=== WORK INSTRUCTION ===
For the word "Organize", count the lines below that contain it. Give the number alone.

(INPUT)

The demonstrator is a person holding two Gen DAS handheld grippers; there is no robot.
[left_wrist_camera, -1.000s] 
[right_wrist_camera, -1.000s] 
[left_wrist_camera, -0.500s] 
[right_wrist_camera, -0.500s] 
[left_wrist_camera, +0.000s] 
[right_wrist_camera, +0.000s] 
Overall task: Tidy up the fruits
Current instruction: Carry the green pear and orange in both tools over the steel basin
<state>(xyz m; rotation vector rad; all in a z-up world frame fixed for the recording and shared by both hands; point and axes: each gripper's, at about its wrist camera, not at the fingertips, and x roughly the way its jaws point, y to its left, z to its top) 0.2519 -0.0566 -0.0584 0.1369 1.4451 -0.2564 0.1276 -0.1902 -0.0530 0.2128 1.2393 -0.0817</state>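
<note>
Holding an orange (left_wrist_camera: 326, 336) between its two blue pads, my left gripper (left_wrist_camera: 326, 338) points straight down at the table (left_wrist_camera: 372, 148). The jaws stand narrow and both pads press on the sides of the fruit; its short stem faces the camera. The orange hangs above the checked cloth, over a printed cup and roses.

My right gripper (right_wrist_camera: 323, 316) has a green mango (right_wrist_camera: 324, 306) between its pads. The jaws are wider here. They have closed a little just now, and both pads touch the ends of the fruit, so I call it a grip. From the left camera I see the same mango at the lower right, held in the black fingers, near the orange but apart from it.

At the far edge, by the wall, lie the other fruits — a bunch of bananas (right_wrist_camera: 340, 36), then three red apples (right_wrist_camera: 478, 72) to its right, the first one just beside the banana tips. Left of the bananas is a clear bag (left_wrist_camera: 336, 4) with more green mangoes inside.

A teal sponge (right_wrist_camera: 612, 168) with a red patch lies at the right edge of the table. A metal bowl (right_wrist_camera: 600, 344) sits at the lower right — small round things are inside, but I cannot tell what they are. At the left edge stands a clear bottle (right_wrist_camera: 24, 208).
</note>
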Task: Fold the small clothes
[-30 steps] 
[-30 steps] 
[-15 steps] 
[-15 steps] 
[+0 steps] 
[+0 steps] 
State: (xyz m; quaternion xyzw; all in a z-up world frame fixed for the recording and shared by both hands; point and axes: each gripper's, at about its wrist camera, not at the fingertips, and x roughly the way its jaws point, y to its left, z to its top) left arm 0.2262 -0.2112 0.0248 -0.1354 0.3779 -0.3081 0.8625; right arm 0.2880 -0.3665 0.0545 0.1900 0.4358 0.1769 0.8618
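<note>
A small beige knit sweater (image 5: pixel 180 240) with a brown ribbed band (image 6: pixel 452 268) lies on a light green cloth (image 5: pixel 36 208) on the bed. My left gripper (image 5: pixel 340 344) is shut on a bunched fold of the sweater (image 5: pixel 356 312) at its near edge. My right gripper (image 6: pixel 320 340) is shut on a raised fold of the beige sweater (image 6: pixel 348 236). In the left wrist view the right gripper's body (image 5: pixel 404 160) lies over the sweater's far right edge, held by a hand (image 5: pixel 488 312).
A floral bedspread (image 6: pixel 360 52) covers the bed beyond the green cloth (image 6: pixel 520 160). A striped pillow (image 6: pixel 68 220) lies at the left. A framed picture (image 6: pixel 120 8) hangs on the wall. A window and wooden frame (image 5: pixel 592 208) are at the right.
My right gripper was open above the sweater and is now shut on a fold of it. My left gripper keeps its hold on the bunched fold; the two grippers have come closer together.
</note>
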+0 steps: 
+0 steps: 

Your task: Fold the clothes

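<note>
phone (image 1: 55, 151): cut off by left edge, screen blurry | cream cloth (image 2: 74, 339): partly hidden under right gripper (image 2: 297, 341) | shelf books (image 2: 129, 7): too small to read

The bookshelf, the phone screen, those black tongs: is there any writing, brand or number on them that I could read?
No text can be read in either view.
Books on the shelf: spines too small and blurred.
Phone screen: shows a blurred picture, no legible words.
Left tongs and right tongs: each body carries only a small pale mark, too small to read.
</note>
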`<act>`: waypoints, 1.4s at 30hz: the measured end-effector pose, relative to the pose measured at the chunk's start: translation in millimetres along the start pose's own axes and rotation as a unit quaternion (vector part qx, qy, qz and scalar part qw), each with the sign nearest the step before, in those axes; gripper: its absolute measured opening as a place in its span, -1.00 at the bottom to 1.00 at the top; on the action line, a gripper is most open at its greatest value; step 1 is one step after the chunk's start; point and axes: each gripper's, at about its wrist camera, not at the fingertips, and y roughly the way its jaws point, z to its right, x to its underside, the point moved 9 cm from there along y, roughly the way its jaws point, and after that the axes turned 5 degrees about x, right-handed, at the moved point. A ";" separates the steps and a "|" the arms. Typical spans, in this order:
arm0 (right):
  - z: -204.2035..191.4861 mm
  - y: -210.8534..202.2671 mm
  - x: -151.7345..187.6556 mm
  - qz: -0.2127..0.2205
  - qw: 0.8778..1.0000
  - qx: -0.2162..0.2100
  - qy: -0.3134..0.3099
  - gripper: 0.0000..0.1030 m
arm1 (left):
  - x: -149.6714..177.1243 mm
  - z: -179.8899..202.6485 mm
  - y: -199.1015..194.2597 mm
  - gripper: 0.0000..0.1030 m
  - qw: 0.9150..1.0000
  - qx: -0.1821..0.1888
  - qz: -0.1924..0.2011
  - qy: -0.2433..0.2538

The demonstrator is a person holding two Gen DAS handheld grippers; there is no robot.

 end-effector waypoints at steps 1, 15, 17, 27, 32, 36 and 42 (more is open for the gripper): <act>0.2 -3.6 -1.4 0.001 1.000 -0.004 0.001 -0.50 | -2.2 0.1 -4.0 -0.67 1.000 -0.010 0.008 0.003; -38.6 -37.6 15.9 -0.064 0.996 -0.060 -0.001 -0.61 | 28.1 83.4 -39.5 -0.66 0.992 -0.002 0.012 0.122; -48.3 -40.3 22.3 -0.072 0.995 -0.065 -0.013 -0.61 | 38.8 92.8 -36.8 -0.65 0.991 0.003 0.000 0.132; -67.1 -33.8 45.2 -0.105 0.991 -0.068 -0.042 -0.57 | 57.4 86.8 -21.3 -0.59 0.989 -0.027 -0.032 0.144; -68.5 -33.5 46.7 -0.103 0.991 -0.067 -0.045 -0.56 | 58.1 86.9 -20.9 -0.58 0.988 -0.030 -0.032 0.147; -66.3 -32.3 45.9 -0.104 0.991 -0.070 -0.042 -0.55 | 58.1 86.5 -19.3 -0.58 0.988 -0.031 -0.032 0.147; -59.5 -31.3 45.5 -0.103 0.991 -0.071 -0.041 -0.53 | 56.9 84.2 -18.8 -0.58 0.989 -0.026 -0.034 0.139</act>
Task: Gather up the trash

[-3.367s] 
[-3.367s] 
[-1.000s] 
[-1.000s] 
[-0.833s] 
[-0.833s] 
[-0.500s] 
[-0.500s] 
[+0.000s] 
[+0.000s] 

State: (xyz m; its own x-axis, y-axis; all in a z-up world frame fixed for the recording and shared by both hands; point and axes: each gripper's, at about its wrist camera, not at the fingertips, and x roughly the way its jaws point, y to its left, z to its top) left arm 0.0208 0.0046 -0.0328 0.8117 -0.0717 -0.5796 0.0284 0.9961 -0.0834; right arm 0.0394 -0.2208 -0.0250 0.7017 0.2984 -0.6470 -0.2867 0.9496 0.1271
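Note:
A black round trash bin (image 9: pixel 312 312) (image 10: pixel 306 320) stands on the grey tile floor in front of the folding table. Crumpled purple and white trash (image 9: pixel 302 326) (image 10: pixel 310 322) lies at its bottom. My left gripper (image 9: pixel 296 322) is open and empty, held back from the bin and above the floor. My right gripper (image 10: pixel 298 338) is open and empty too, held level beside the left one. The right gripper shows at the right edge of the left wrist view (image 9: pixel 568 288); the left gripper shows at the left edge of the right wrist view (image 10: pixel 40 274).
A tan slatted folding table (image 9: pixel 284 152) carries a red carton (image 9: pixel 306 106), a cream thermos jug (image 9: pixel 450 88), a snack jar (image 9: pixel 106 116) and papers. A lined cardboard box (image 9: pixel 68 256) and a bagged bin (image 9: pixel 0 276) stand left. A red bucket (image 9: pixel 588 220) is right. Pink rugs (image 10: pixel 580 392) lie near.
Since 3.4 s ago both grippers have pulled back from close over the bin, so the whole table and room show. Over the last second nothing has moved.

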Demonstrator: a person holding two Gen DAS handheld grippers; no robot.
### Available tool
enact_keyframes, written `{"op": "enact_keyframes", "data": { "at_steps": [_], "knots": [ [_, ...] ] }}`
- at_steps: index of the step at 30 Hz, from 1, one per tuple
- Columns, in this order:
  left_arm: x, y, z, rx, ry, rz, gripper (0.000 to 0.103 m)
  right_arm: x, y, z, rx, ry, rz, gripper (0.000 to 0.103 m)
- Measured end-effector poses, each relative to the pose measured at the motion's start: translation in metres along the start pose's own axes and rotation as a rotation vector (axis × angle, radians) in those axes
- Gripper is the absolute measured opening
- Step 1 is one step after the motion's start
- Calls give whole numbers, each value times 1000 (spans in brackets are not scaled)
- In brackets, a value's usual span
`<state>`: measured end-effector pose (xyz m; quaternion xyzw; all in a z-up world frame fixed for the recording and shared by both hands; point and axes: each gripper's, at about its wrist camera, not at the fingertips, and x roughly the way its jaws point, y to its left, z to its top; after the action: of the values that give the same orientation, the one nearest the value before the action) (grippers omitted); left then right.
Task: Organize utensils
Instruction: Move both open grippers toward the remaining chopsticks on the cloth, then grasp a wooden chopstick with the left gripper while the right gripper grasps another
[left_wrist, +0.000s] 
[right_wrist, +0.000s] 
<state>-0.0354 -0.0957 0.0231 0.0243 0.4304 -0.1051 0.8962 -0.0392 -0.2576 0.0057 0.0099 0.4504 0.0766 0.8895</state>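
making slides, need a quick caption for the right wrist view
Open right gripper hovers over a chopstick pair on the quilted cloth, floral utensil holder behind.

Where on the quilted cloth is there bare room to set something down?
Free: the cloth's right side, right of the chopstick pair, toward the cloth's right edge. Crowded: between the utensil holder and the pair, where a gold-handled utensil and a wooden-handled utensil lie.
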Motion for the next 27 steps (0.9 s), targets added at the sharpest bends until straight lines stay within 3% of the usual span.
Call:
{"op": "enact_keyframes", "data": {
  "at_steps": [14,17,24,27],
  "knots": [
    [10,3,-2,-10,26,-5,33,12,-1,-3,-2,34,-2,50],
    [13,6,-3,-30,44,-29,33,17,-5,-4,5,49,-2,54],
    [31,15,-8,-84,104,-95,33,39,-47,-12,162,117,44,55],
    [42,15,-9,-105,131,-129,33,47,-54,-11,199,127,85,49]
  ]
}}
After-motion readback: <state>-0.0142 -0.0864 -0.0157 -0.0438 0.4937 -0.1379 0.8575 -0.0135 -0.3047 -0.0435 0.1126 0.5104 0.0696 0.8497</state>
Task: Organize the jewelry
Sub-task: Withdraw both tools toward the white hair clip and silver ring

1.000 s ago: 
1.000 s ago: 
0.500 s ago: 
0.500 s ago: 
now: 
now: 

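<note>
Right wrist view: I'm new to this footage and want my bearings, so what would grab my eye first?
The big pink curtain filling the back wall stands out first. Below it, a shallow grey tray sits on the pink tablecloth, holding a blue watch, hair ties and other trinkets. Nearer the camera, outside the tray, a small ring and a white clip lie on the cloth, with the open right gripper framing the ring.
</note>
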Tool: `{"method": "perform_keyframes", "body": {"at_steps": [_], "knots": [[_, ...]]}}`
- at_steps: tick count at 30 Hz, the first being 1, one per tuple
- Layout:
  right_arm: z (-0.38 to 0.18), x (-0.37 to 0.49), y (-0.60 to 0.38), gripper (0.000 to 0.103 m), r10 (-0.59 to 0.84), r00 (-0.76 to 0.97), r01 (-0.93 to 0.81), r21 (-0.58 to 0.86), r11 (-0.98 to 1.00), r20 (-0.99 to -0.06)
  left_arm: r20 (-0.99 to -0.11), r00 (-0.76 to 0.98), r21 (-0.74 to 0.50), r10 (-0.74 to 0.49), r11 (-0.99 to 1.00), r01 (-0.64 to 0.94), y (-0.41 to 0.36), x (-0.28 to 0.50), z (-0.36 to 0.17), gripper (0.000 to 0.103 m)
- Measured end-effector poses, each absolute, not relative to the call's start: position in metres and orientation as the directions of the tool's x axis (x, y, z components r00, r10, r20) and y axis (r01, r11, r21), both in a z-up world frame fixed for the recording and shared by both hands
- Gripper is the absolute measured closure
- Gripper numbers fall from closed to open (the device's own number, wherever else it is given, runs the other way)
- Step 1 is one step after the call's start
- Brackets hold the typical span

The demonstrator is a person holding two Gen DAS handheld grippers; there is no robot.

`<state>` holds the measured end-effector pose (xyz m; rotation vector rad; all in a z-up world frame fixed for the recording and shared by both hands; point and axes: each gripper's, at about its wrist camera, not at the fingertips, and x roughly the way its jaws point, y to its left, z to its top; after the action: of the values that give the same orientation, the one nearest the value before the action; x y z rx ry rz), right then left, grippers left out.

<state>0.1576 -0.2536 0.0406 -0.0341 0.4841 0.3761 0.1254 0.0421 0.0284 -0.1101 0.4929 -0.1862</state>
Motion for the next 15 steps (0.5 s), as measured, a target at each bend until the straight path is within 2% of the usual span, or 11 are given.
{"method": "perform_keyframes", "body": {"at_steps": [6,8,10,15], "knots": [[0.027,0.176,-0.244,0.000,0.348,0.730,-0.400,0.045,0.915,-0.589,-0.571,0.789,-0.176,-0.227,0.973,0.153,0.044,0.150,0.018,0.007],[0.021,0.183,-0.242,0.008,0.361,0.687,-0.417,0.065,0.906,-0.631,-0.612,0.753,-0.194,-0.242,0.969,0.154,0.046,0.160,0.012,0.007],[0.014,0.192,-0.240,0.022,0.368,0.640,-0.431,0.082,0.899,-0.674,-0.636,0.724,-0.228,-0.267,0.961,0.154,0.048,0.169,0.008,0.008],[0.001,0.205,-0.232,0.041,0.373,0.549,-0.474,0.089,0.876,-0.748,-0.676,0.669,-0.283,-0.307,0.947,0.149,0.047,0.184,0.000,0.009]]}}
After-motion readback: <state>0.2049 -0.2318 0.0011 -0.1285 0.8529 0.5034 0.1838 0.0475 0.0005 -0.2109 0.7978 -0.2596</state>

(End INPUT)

=== RESPONSE TO THIS EXERCISE ===
2